Portfolio careers are becoming more and more popular. Instead of your professional life comprising one role in one organisation, you activate different talents and interests across several roles.
[Image credit: Saulo Mohana]
Many people do of course still prefer the security and clarity of a single role, but for others this can feel horribly limiting—claustrophobic even. To be able to range from one context to another, without getting institutionalised or enmeshed in workplace politics—what a delicious freedom! The variety allows you to come to each separate thing fresh, motivated and sharply task-oriented. No one ‘owns’ you, and you can engage different aspects of your brain and personality. Design all this right, and you can live like a modern ‘Renaissance Person’. And that’s not all: you can also make a lot more money this way than by the one-job route.
Okay, so that’s the great attraction of the portfolio career. So… where can things go wrong?
I could write a book answering that question. But let me just point to three common errors I’ve seen people make.
Error One: Spreading Yourself Too Thin
Don’t take on too much. Don’t spread your bets too widely. That’s not freedom, just a recipe for stress, chaos and half-baked results. Don’t feel you have to say yes to every opportunity that presents itself. That’s Freelance Insecurity and scarcity thinking gone crazy. Instead select a small number of promising lines to develop, and give them your all. This will grow your reputation, open up doors, and allow you to refine your mix of roles as you go along.
Error Two: Neglecting Bread-and-Butter Work
Your ultimate goal of being free as a bird is a great one, but it may not be possible to take flight immediately. You must secure a living income in the meantime, and you must make this a priority.

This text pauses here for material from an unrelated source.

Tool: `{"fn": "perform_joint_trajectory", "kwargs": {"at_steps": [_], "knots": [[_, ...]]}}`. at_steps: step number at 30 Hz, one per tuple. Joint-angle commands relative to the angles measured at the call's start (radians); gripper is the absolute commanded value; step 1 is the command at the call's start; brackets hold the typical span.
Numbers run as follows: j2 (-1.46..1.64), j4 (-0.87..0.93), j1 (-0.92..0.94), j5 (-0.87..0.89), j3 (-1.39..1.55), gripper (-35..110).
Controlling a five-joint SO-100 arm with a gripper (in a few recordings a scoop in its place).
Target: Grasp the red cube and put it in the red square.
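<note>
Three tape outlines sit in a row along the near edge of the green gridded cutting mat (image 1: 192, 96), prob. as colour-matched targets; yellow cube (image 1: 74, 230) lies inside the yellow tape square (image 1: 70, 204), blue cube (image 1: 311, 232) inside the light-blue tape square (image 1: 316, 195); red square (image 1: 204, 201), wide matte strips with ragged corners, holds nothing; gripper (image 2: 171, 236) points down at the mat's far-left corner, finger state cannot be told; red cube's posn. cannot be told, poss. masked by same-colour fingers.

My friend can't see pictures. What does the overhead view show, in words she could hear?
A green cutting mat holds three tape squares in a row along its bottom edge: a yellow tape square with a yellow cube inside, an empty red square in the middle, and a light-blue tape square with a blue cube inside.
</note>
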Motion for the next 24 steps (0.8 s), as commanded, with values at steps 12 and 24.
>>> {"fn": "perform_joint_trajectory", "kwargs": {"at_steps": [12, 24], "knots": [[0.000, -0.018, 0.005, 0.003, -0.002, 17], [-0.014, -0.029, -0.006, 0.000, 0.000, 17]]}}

Taking on work that you find less than ideal, and less than congruent with your vision for your freelance career, is not selling out. It is just common-sense managing of risk. Having at least some regular, guaranteed income gives you a base from which to develop other, more congenial possibilities for building up your portfolio. So think carefully before you quit your current job. Might there be a part-time role to be negotiated that would enable you to shift gears without a collapse in income? A portfolio career does not need to be 100% freelance: a mixed economy of freelance-mode and employee-mode can work excellently.
Error Three: Jumping on Money
This is the equal but opposite error to Error Two. You take on bread-and-butter work, and it takes you over. Before you know it, your Master Career Plan is languishing on the back burner. You need to decide what percentage of your working time you’re willing to allocate to necessary but uncreative bread-and-butter work. If such work is currently taking up, say, 70% of your time, then that’s going to come with a heavy opportunity cost in terms of developing the more interesting areas. So explore ways of finding some flexibility and freeing yourself up: ‘Can I bring that 70% down to 25%?’ ‘Could I move to a 2-day week?’

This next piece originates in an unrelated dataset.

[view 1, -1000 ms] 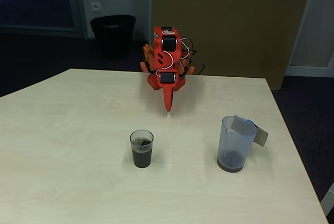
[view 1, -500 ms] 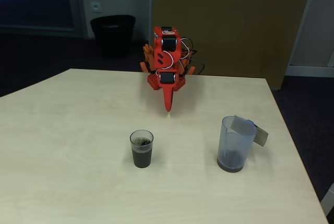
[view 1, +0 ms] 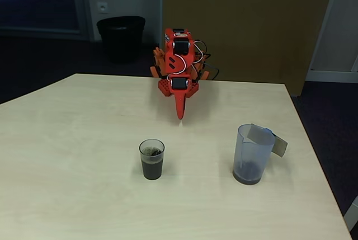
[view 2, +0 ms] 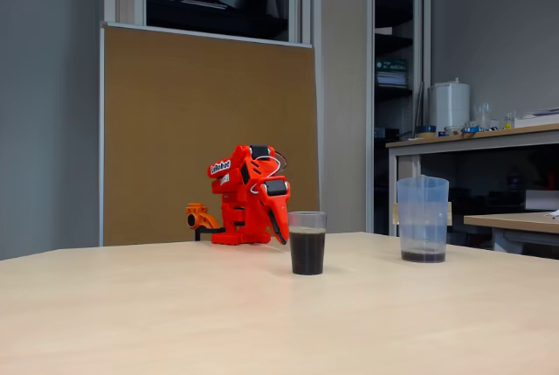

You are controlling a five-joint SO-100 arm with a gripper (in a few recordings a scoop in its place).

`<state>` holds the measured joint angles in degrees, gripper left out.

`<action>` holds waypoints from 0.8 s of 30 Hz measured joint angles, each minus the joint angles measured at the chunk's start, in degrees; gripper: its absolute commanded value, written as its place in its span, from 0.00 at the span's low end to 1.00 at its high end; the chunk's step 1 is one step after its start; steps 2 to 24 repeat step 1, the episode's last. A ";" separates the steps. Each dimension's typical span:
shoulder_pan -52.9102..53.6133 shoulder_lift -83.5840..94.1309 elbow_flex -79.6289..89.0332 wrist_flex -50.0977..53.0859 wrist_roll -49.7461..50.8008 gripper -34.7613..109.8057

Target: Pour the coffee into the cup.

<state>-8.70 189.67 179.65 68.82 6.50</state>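
Parking the arm with the pour looking finished.

I see the red arm folded back at the table's far edge, at twelve o'clock from the cup in the high fixed view, its gripper pointing down at the table with nothing in it; the fingers look pressed together, though I cannot tell for sure at this range. The cup stands upright near the table's middle, and the coffee fills it well over halfway. The jug stands upright at three o'clock from the cup, well apart, with just a dark layer left at its bottom. I judge the task done or all but done: coffee in the cup, jug set down, arm clear of both.
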 measured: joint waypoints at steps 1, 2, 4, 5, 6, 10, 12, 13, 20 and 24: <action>0.00 0.00 0.00 0.00 0.00 0.24; 0.00 0.00 0.00 0.00 0.00 0.24; 0.00 0.00 0.00 0.00 0.00 0.24; 0.00 0.00 0.00 0.00 0.00 0.24; 0.00 0.00 0.00 0.00 0.00 0.24; 0.00 0.00 0.00 0.00 0.00 0.24; 0.00 0.00 0.00 0.00 0.00 0.24; 0.00 0.00 0.00 0.00 0.00 0.24; 0.00 0.00 0.00 0.00 0.00 0.24; 0.00 0.00 0.00 0.00 0.00 0.24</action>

You will have noticed that the great enemy in Errors Two and Three is all-or-nothing thinking. You can be too impatient; you can be too patient. Walk before you try to run; but don’t forget that running is the end-goal.
The portfolio career, in short, is fantastic when it comes together, but it is not for the faint-hearted. If you have a mortgage; if you prize pension entitlements; if you place a higher value on security over freedom—then it may not be for you. But if you do decide to go the portfolio route, then for goodness' sake be maximum smart in your approach.